The glorious resistance to the invaders (Romans or Arabs - precision has been lost over the centuries) is celebrated at the Feast of the Divine Holy Cross, in May, lying down from the walls of the Castle symbolic tower vases, taking, the women, to the top of towers, the traditional rag dolls - the marafonas.


Known as Aldeia Népio, Piódão is one of the most unfathomable Portuguese villages, located on an abrupt slope of Serra do Açor, already in the district of Coimbra. Its physiognomy is unmistakable, since it is composed of a black shale house, with slate roofs and doors and painted blue windows. Crosses can be observed in the door posts, invoking the protection of Santa Barbara against the weather.

A primitive stronghold of Lusitanian shepherds, Piódão has a great agricultural and grazing tradition. For that reason, be sure to visit its Museological Nucleus, as well as the Nossa Senhora da Conceição Church, worthy of appearing in the tales of enchantment. In the summer, enjoy refreshing yourself at the unreal River Beach of Foz D'Égua, a small paradise on Earth.


A huge and secular lodon tree, at the entrance of the Porta da Vila, welcomes those who venture to climb to the wall of Sortelha. Once up there, every effort was worth it. Located in the Guarda district, this is one of Portugal's best preserved Historical Villages. Inside the walled space, there are austere and extremely well-groomed houses, which will make you feel automatically in a historical movie. Mandatory stop, for contemplation, at the House of the Chamber and Jail, at the Arab House and at the Parish Church.

As you climb to the Tower of the old Castle, you will believe that you have reached the top of the world, due to the wide and extraordinary view of the rugged Beiran landscapes. Outside the walls, curiosities like two petrified lovers in an eternal kiss and anthropomorphic graves await you. 


Located on a plateau more than 900 meters high, Trancoso grew around its Castle, founded in the 8th century, one of the oldest in Portugal.
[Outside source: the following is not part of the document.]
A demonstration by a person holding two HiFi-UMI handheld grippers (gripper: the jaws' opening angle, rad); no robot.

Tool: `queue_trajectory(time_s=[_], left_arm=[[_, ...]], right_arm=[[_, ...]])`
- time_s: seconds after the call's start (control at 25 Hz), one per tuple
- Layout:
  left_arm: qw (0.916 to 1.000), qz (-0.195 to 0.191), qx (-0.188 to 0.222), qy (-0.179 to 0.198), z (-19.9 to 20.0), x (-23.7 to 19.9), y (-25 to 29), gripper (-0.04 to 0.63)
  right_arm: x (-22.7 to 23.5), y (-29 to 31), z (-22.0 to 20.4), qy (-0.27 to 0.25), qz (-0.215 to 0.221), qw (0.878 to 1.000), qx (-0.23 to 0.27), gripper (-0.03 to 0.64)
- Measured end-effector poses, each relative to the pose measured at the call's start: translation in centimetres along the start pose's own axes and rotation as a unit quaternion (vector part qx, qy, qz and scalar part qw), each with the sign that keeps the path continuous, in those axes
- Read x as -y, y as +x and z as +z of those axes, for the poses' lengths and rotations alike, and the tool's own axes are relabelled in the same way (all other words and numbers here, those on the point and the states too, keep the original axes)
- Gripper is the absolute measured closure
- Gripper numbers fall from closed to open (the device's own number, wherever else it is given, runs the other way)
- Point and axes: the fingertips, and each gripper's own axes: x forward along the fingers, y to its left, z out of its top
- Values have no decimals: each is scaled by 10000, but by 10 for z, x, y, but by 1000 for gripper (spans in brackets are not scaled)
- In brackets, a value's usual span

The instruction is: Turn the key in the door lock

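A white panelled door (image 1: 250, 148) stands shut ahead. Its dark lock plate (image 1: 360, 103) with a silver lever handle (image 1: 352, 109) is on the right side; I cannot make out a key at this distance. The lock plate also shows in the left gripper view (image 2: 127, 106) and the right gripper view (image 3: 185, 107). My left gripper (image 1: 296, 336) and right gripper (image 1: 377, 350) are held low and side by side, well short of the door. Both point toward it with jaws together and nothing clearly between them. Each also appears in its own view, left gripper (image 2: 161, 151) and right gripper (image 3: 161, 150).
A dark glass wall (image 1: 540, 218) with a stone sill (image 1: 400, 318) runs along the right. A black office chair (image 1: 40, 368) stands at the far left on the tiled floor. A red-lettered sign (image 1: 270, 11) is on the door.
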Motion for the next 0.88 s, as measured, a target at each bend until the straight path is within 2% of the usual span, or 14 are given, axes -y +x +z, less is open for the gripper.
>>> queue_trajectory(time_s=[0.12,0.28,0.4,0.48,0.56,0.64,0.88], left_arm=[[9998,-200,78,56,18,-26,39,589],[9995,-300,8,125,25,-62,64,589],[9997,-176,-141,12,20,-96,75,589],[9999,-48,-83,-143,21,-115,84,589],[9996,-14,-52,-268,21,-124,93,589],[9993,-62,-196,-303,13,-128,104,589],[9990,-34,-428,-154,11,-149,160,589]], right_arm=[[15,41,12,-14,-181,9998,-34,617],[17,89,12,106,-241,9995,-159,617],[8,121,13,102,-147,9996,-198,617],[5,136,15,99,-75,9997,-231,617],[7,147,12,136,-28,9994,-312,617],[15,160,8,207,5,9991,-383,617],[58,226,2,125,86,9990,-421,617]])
The possibility of monitoring a vast territory between the Serra da Estrela and the Douro Valley has given it a strategic importance, from the time of the Roman Empire to the Christian Reconquest.

In the walled historic center D. Dinis and Isabel of Aragon, the Holy Queen, got married and even today the streets have a medieval feature, adorned by the Town Hall and the Ducal Palace, as well as by the Churches of St. Peter and St. Mary. Discover Trancoso's strong Jewish heritage as well at Isaac Cardoso's Center for the Interpretation of Jewish Culture.